#### The task:
Please retype exactly, and with nothing added, the lines of the material from the one with "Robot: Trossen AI" through the final one.

-- The data follows --

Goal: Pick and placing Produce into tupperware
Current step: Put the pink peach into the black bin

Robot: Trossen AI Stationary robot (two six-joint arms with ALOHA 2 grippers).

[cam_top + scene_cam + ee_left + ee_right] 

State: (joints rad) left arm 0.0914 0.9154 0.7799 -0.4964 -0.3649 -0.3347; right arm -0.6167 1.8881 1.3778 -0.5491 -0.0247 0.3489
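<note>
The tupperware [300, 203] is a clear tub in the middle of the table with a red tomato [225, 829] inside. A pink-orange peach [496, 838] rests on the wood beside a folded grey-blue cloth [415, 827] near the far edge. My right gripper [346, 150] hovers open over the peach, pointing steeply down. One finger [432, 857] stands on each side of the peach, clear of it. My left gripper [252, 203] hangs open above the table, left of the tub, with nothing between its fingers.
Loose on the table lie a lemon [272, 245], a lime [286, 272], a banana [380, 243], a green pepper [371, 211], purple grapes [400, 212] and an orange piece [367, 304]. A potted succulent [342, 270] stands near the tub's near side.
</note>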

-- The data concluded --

#### Task response:
Robot: Trossen AI Stationary robot (two six-joint arms with ALOHA 2 grippers).

[cam_top + scene_cam + ee_left + ee_right] 

State: (joints rad) left arm 0.0914 0.9154 0.7799 -0.4964 -0.3649 -0.3347; right arm -0.6167 1.8881 1.3778 -0.5491 -0.0247 0.3489
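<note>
The tupperware [300, 203] is a clear tub in the middle of the table with a red tomato [225, 829] inside. A pink-orange peach [496, 838] rests on the wood beside a folded grey-blue cloth [415, 827] near the far edge. My right gripper [346, 150] hovers open over the peach, pointing steeply down. One finger [432, 857] stands on each side of the peach, clear of it. My left gripper [252, 203] hangs open above the table, left of the tub, with nothing between its fingers.
Loose on the table lie a lemon [272, 245], a lime [286, 272], a banana [380, 243], a green pepper [371, 211], purple grapes [400, 212] and an orange piece [367, 304]. A potted succulent [342, 270] stands near the tub's near side.
</note>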

The response is finished, and the exercise is complete.